To add a little perspective, "The lost $34.4 trillion in wealth is more than the 2008 annual gross domestic product (GDP) of the US, the European Union and Japan combined." But the upshot is that this money ain't never comin' back...
"This wealth deficit effect would take at least a decade to replenish, even if these advanced economies were to grow at mid-single digit rates after inflation and only if no double-dip materialized in the markets."
Liu goes on that "At an optimistic compounded annual growth rate of 5%, it would take more than 10 years to replenish the lost wealth in the US economy", which, I assume, is an inflation-adjusted 5% growth, although since John Williams at shadowstats.com has calculated that actual inflation in prices is a terrifying 9.5%, this means that we "advanced" economies must grow at 13.5% for more than a decade for the losers to break even!
As for just us Americans, "US households lost almost $8 trillion of wealth in the stock market on top of the $6 trillion loss in the market value of their homes," which is so much money that "The total wealth loss of $14 trillion by US households in 2009 was equal to the entire 2008 US GDP."
And worse, I remember that money comes into existence by borrowing money (to buy stuff), and so all that money is still owed, but it won't be repaid, because it can't be repaid, because it is just So Freaking Much Money (SFMM).

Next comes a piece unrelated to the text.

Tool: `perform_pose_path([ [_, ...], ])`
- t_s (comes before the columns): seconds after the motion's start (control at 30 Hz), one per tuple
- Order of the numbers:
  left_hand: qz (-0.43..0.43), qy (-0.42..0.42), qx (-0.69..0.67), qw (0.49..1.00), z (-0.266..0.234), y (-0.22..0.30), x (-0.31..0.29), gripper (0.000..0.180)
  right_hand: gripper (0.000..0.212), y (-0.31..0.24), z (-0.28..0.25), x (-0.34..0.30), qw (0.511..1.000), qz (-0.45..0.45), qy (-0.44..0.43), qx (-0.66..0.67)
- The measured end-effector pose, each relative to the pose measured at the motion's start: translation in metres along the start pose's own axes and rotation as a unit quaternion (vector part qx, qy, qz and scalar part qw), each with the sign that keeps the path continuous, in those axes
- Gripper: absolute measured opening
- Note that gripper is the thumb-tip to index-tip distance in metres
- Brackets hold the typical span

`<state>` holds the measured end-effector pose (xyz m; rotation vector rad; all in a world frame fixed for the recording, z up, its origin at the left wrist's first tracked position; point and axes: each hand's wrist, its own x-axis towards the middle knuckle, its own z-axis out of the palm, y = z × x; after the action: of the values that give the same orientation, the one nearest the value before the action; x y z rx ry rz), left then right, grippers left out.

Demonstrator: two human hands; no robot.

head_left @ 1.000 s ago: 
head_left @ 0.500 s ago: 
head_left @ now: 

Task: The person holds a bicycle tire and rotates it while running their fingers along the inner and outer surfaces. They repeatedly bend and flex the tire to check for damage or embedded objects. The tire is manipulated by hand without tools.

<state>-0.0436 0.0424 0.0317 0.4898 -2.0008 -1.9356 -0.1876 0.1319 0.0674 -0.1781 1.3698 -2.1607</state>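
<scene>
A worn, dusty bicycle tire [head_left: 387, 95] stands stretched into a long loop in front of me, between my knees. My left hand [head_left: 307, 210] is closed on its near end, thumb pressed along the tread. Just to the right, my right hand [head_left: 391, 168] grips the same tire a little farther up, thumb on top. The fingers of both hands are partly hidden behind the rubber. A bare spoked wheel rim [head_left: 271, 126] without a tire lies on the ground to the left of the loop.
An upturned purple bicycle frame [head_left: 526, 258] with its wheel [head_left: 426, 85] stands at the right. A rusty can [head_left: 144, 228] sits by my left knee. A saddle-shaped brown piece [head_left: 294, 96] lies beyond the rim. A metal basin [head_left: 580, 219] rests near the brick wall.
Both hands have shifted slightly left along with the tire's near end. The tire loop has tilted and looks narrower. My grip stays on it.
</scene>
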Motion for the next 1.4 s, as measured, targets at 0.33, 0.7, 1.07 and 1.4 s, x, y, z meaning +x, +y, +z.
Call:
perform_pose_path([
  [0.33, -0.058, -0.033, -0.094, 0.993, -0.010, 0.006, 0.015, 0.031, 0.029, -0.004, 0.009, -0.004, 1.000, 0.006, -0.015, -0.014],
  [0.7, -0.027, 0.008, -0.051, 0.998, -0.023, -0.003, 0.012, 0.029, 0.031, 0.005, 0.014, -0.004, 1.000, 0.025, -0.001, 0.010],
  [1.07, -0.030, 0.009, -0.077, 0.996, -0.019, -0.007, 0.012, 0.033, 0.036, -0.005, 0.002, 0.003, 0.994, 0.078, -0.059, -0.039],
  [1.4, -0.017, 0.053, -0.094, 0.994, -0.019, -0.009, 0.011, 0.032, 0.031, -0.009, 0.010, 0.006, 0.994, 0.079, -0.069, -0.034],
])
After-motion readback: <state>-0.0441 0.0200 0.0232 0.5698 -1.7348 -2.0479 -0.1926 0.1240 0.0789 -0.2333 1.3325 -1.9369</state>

This means that a lot of guys are going to take a lot of losses, which means a drop in capital gains taxes paid, and so a lot of capital gains tax revenue will not be coming into the IRS for the next (looking at my watch for the correct time) a hundred years or so.
And since the maximum loss tax write-off is $3,000 per year, and neither will the government get the income tax on the $3,000 of deductions! And none of this mentions the economy-killing general grumpiness that losses and bankruptcy and unemployment create.
In response, the morons in the Federal Reserve think that if they can keep creating more and more money, and using some of it to meddle in the markets by actually buying stocks and bonds, then people will be happy, and profits will still be made because prices of everything will be going up! Hahaha!
I looked up from my laughter to see that Junior Mogambo Ranger (JMR) Terry L. sent an essay by Randall Hoven, where we learn the news that "The CBO reports that total (federal government) revenues in 2009 and 2010 were $4.28 trillion. But outlays were $7.042 trillion", which seems odd since this is only April of 2010.
Immediately, figuring that I had merely gone through a normal space-time continuum and was in the future, I reached for my calculator to determine the government's shortfall, which looked like a deceptively easy subtraction problem, which was not the case, what with all those zeroes everywhere, and I was soon lost, but it looks somewhere in the neighborhood of $2.8 trillion. In Two Freaking Years (TFY)!
Whatever the exact result, Mr. Hoven figures that "Revenues are paying only 61% of our bills; the rest is borrowed. On the other hand, entitlements plus interest on the debt accounted for 65% of spending in 2009 and 61% in 2010. In short, every bit, and then some, of current revenues is totally used up by entitlements and interest. Every Dollar spent on national defense, highways, courts, veterans, energy, education, etc., etc. is 100% borrowed."
And when looking at such exponentially-rising money creation by the Federal Reserve with which to finance such massive, exponentially-rising borrowing by the federal government, one's mind immediately goes into Mogambo Panic Mode (MPM) at the stark terror of such massive inflation in prices, resulting in a frenzy to buy more gold, silver and oil.
At least mine does, anyway! And yours should, too, if you know what is good for you.